The whole reason I came online was to connect with other artists and other culturally driven people—not simply just people involved in politics, but people who see the importance of culture. I have been doing that now, and I’ve now been on the Internet for about a year and a bit. The whole goal for me now is to build an arts collective. I’m looking for other artists. I’m looking for people who see what I’m seeing. And I would say that I’m, thankfully, starting to build those connections with different people. I’ve connected with artists like Matthew the Stoat, Ferro, ōrādemos, and Gio Pennacchietti.
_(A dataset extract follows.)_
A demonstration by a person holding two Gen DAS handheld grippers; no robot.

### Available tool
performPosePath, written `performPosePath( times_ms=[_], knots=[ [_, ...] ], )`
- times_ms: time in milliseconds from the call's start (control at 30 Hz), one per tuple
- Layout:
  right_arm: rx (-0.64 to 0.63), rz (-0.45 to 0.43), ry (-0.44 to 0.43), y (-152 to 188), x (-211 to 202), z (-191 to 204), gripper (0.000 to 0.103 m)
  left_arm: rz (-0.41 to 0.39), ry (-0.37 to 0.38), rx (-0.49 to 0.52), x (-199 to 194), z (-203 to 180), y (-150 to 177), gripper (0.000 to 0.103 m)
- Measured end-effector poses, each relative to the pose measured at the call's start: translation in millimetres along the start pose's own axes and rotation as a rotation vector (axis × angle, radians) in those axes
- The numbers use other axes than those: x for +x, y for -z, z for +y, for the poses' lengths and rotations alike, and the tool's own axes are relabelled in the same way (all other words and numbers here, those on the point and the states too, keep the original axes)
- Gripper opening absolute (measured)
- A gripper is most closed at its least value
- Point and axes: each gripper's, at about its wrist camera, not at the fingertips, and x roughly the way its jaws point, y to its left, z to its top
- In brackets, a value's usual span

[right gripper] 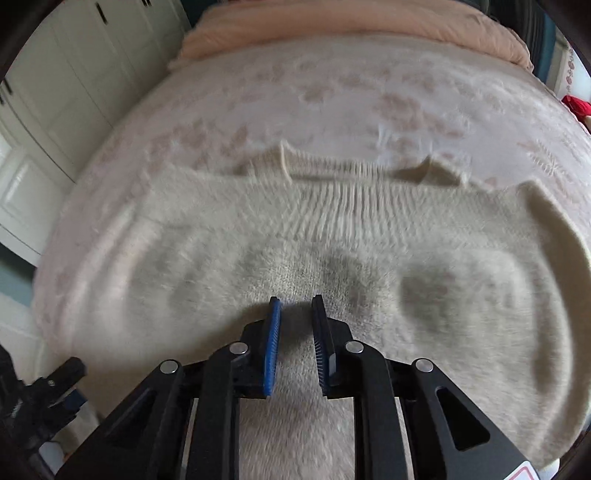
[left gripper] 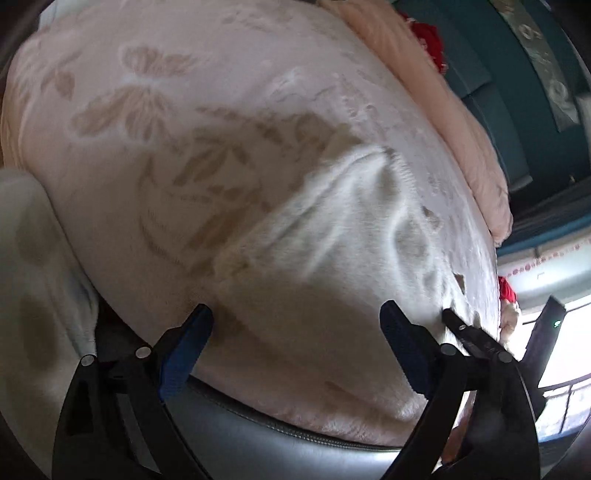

I’m starting to find these artists, but I’m still looking for other artists. and at a certain point, I want to bring them together. It’s not exclusively my movement but, along with them, I would like to bring together an artistic collective that will go on and do exhibitions that can give people an alternate answer, that can give people a way out, even if it just allows them to dream of an alternative. That’s what I want to do. I want to find artists and build collectives and have an alternative cultural and artistic system.